»»
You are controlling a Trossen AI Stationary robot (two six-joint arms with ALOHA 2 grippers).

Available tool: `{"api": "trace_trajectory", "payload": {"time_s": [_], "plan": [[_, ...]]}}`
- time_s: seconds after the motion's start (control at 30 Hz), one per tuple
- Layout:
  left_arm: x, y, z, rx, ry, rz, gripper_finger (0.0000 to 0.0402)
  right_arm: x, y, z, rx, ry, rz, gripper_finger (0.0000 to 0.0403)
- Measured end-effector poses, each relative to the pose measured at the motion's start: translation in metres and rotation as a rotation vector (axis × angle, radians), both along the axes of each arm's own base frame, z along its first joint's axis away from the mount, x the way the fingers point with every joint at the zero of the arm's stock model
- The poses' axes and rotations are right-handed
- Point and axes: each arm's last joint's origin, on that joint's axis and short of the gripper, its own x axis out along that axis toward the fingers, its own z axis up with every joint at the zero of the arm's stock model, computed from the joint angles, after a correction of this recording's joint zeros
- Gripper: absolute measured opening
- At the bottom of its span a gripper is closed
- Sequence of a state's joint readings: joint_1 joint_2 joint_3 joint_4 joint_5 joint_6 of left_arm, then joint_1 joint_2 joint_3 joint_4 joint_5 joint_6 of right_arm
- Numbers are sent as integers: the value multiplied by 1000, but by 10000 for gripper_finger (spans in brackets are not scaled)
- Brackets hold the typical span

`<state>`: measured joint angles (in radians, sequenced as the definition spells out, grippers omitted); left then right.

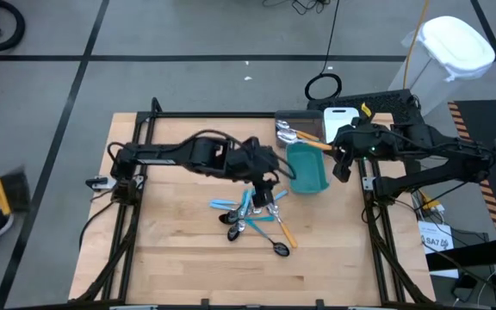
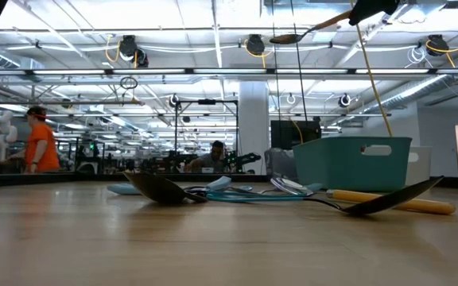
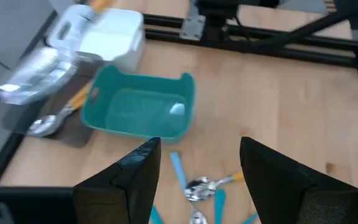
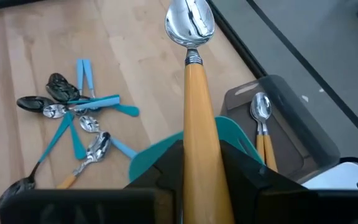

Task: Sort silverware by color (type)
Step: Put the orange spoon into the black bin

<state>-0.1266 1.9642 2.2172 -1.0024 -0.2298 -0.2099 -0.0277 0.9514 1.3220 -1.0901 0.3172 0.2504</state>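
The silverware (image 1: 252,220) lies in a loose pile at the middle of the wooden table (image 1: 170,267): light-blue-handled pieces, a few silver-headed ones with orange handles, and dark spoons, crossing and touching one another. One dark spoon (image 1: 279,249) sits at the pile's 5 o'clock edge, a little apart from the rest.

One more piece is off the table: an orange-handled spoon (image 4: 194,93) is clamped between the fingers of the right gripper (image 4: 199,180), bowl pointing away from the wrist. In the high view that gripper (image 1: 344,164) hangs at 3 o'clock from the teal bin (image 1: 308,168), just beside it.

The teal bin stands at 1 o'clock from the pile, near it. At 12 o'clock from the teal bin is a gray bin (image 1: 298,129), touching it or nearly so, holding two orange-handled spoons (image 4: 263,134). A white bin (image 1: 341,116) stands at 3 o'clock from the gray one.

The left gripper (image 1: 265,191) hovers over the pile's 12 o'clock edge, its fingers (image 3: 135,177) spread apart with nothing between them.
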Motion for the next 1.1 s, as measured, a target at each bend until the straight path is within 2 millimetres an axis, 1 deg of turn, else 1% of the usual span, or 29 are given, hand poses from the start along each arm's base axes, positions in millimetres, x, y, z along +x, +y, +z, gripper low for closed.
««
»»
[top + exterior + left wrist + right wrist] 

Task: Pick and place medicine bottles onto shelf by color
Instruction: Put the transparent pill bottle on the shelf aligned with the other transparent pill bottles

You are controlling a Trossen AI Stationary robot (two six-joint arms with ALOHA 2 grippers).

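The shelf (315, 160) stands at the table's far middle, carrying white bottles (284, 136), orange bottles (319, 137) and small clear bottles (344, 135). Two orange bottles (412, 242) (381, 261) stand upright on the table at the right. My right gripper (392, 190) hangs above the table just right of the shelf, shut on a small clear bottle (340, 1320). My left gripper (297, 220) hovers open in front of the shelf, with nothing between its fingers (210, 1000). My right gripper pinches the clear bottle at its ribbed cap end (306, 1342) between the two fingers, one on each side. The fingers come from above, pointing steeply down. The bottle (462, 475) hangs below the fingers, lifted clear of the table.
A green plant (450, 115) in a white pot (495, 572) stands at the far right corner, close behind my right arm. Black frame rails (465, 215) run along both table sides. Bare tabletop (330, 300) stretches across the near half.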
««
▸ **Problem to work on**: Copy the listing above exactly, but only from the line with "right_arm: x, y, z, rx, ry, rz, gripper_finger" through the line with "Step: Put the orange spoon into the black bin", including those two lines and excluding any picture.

▸ **Reply to the exercise**:
  right_arm: x, y, z, rx, ry, rz, gripper_finger (0.0000 to 0.0403)
- Measured end-effector poses, each relative to the pose measured at the motion's start: translation in metres and rotation as a rotation vector (axis × angle, radians), both along the axes of each arm's own base frame, z along its first joint's axis away from the mount, x the way the fingers point with every joint at the zero of the arm's stock model
- The poses' axes and rotations are right-handed
- Point and axes: each arm's last joint's origin, on that joint's axis and short of the gripper, its own x axis out along that axis toward the fingers, its own z axis up with every joint at the zero of the arm's stock model, computed from the joint angles, after a correction of this recording's joint zeros
- Gripper: absolute measured opening
- At the bottom of its span a gripper is closed
- Sequence of a state's joint readings: joint_1 joint_2 joint_3 joint_4 joint_5 joint_6 of left_arm, then joint_1 joint_2 joint_3 joint_4 joint_5 joint_6 of right_arm
- Numbers are sent as integers: the value multiplied by 1000, but by 10000 for gripper_finger (spans in brackets are not scaled)
- Brackets hold the typical span

`<state>`: measured joint angles (in radians, sequenced as the definition spells out, grippers omitted); left then right.


Task: Sort silverware by color (type)
Step: Put the orange spoon into the black bin

No further output is needed for this exercise.